Most experts agree that adequate coverage starts with a policy providing a minimum of 60% of your gross income during the time you’re disabled. The reasoning being is disability insurance premiums are typically paid using post-tax dollars, meaning the benefits are tax-free. So, a policy that provides 60% of your pre-tax income would amount to your existing paycheck.

The waiting period of a policy is a major factor when it comes to policy rates. Premiums are usually significantly lower if you can afford to wait 90 days after becoming disabled to begin collecting benefits. Do keep in mind that this delay means you’ll need personal savings to cover your expenses while waiting for the benefits to start. The maximum benefit period is another major factor affecting the policy rate. Purchasing a policy that only offers benefits until you’re 65-years-old can lower the rate, but you should expect to have sufficient retirement income to provide coverage at the end of the maximum benefit period.

When looking at disability policies, you should pay close attention to how the policy defines disability. Some policies are designed to only pay in the event of a total disability and inability to work any job. Partial disability protection is an important feature, as it’s designed to pay the lost percentage of your income in the event that you’re only able to work part-time during your disability.
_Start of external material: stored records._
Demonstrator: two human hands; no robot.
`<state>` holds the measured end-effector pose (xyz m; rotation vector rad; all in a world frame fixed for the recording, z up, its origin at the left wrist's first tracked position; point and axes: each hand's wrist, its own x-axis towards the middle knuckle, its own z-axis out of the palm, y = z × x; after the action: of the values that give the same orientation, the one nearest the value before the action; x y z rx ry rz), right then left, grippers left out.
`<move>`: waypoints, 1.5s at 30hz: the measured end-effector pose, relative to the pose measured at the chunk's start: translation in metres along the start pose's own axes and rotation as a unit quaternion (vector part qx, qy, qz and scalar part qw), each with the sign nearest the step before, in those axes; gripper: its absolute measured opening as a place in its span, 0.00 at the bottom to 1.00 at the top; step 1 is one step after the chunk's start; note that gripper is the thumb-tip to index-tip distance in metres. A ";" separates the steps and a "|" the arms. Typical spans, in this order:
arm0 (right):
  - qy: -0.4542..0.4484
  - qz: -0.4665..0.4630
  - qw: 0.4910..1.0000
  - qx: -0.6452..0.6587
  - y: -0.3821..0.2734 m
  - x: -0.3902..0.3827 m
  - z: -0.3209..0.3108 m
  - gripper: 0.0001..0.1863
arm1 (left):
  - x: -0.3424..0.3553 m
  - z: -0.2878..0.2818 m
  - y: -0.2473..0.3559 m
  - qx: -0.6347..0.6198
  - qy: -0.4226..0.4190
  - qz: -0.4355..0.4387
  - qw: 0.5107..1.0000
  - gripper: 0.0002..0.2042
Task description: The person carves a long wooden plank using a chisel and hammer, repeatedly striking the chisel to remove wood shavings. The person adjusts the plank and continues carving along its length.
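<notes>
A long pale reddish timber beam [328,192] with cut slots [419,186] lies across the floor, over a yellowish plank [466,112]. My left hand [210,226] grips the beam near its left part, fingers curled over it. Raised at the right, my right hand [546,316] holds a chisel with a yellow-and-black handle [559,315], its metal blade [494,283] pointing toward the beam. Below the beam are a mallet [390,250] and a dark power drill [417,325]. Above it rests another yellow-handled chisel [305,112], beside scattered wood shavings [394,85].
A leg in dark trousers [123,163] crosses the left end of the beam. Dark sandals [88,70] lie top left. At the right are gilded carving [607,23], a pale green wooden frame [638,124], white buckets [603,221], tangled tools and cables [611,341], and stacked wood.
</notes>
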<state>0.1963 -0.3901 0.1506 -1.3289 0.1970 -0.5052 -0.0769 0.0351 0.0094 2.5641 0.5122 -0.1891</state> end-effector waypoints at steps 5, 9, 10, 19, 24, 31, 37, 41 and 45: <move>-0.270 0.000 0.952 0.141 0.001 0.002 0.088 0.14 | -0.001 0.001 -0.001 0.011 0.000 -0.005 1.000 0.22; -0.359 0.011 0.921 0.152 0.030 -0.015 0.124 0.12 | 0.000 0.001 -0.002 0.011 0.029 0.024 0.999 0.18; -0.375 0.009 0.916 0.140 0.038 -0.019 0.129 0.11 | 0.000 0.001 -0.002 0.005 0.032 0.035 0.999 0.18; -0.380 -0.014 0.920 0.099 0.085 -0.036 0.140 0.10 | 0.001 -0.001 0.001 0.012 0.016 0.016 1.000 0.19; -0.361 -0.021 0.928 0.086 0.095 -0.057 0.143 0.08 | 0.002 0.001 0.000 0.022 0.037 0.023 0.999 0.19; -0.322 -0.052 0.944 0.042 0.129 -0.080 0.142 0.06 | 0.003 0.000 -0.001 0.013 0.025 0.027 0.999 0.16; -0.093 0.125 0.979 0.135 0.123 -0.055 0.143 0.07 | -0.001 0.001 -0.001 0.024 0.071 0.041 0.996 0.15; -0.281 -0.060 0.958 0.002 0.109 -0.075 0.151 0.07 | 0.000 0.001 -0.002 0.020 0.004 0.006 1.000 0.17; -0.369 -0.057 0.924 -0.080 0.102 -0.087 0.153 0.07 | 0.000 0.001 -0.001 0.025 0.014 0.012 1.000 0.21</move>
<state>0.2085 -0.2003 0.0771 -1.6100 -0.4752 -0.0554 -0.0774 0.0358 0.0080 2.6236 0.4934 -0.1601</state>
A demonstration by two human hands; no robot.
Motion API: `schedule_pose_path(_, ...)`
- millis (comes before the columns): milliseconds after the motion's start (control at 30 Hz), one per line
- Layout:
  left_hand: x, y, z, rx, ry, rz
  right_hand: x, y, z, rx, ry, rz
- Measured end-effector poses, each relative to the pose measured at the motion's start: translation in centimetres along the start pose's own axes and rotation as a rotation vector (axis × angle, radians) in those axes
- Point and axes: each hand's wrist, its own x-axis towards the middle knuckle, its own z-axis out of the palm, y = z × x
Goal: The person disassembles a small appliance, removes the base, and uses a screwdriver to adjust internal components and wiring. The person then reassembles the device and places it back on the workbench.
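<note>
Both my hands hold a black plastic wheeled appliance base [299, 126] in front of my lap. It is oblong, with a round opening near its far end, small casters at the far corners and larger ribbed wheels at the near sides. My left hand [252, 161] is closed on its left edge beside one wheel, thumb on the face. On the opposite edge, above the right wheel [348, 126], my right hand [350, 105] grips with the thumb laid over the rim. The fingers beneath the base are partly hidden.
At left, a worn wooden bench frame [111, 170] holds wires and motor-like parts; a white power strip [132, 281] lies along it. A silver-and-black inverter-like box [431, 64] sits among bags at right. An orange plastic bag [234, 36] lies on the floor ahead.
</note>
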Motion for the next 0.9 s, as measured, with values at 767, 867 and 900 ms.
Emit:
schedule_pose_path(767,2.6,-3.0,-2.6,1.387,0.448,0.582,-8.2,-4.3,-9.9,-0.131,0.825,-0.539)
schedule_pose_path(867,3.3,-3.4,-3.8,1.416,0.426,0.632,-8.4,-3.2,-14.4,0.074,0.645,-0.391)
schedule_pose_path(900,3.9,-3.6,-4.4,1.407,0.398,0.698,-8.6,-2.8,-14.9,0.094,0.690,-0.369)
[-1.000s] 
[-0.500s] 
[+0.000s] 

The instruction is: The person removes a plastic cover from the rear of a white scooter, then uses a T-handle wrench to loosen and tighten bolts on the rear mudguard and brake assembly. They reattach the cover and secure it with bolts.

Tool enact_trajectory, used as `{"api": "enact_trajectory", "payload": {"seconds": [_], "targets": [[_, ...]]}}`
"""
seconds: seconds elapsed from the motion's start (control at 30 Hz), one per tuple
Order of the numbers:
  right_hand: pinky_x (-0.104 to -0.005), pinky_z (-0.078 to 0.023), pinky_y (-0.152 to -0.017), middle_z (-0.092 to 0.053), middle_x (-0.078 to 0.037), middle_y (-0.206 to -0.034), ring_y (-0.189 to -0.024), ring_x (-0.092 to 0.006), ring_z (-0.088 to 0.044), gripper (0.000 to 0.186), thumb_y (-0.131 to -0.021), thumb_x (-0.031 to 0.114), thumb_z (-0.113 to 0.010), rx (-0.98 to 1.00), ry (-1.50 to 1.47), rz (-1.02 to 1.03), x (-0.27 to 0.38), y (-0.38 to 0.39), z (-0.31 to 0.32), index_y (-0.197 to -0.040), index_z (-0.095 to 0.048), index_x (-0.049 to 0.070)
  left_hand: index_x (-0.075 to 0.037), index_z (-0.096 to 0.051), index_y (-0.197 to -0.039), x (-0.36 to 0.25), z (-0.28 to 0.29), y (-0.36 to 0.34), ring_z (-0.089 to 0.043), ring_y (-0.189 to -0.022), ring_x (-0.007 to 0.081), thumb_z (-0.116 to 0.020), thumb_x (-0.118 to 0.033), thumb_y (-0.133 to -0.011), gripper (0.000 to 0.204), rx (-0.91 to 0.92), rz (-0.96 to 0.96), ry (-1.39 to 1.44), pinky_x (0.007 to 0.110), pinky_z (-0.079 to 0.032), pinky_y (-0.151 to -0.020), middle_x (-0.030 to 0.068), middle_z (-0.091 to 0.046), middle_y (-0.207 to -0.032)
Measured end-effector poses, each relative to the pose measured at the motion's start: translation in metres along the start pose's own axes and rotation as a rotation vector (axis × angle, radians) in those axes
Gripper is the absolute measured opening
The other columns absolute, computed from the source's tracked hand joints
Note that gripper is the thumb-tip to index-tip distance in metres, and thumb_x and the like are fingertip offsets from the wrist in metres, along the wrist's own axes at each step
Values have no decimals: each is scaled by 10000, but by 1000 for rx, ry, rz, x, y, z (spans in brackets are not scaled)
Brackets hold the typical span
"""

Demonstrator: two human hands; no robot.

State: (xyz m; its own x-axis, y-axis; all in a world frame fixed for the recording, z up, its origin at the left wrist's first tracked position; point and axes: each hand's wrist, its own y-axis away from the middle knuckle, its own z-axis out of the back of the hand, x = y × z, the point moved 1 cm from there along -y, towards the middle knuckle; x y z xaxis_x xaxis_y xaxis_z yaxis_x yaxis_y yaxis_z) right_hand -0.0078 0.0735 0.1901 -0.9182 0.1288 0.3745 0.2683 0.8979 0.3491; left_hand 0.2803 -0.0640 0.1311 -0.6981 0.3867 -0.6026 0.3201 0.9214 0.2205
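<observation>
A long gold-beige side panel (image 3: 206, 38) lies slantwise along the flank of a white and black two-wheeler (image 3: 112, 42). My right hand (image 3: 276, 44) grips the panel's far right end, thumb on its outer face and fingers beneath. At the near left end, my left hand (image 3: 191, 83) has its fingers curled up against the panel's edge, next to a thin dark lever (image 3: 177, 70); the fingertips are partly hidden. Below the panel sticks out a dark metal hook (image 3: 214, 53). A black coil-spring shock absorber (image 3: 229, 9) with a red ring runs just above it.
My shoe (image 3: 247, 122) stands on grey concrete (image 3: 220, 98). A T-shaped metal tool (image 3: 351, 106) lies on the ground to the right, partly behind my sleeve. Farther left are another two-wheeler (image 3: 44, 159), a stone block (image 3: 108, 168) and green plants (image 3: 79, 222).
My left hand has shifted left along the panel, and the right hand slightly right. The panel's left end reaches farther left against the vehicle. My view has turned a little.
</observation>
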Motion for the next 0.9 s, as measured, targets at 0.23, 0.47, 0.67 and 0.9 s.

You should further determine if the policy is guaranteed renewable and non-cancelable. With these features, the policy can’t be canceled and the premium can’t be raised should your health change during the course of the coverage. It’s important to make sure the policy has an inflation rider that provides a cost of living adjustment for the disability period. A future insurability rider is another option to consider. This feature will permit you to buy additional coverage (regardless of any occupational, activity, or health-status change) should your income increase. Some carriers may also have an option for transition benefits that will pay a portion of any income loss you might incur when returning to work after a period of disability.